Measure 54

Results
| Choice | Votes | % |
| Yes | 1,194,173 | 72.59% |
| No | 450,979 | 27.41% |
| Total votes | 1,645,152 | 100.00% |
| Registered voters/turnout |  | 85.7% |
- Results by county Yes 60%-70% 70%-80% 80%-90%

= 2008 Oregon Ballot Measure 54 =

Oregon Ballot Measure 54 (2008) or House Joint Resolution (HJR 4) is a legislatively referred constitutional amendment that removed provisions relating to qualifications of electors for school district elections. The measure is a technical fix designed to remove inoperative provisions in the Oregon Constitution which barred those under 21 from voting in school board elections and required voters to be able to pass a literacy test to vote in school district elections. This measure appeared on the November 4, 2008 general election ballot in Oregon. It was passed by voters, receiving 72.59% of the vote.

==History==
===Background===
In 1948, voters passed a ballot measure amending the Oregon Constitution to require that in order to vote in school elections citizens must meet certain qualifications. Those qualifications were set forth in section 6, Article VIII of the Oregon Constitution, and included requirements that a citizen be at least 21 years old, have resided in the school district for at least six months before the election and have registered for the election. A citizen meeting these qualifications would also only be allowed to vote in the school election if they could also read and write English.
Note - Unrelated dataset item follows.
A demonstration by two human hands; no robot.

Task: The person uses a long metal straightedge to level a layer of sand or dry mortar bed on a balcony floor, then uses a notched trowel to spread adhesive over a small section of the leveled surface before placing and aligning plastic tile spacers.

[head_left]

Later developments in voting rights laws and in court decisions have made each of those requirements unconstitutional or a violation of federal law. The 26th Amendment to the United States Constitution prevents denial or abridgment of the voting rights of a citizen 18 years of age or older. Federal court decisions have held that residency requirements of the type which were set forth in section 6, violated the Equal Protection Clause of the 14th Amendment to the United States Constitution. In addition, the federal Voting Rights Act of 1965 generally prohibits literacy tests as a condition for eligibility to vote. Because of this, Oregon’s Attorney General in 1972, Lee Johnson, held that the requirements under section 6 were unenforceable.

===Path to the ballot===
The move to put this measure before the voters began when in the spring of 2006 when the Grant High School Constitution Team in Portland were meeting to continue its preparations for the Center for Civic Education's annual We the People: The Citizen and the Constitution competition, in which knowledge of the U.S. Constitution is tested in a simulated congressional hearing.

While attending the Grant Constitutional Team meeting Roy Pulvers, a Portland attorney and the father of one of the students, brought up the provisions of Article VIII, Section 6 in the Oregon Constitution to the team and its coaches. He had been preparing for an election-law conference in Washington, D.C. he was going to be attending, and was reading through relevant Oregon statutes and constitutional provisions. He stated his belief that the requirements of Section 6 were unconstitutional. The team agreed and prompted the students to take action.

At first the students considered filing a lawsuit, but dropped the idea since it was no longer being enforced. Over the course of several months the students broke into small groups and researched the issue, gathering evidence to help overturn what they believed were outdated, unfair voting restrictions still codified in Oregon's Constitution.

Once they felt they had evidence, they drafted a letter outlining their case and sent it to Bill Bradbury who was then the Oregon Secretary of State.
His office sent a letter to Hardy Myers, who was at that time the Oregon attorney general, to take a look at the section and give a legal opinion on the matter. The attorney general's office wrote back saying that while the section is still on the books it was inoperative. This prompted the secretary of state's office to sponsor legislation during the 2007 session of the legislature to amend the state's constitution, which became House Joint Resolution 4 (HJR 4).

On January 24, 2007, lawmakers held public hearings and invited three of the students, Hannah Fisher, Ethan Gross and Pulvers' daughter Evan, to testify in front of the House Elections Committee. The bill passed the House and Senate with Rep. Jerry Krummel (R-26) of Wilsonville being the only opposing vote. This placed HJR 4 on the 2008 general election ballot as legislatively referred constitutional amendment, becoming Measure 54.

==Passage==
While there was no organized opposition to the measure, it was reported there was a theoretical problem with striking Section 6. Portland Constitutional lawyer Chuck Hinkle expressed a concern that if passed, the measure might prevent people who do not own property from voting in school district elections.

The Chair of the House Elections Committee, Representative Diane Rosenbaum, dismissed such concerns. She pointed out that is not the intention of Measure 54, and that there are no plans to restrict school bond elections to taxpayers. The measure went on to be passed by voters with an overwhelming 72.59% of the vote, the second largest margin of victory in the November 2008 general election ballot.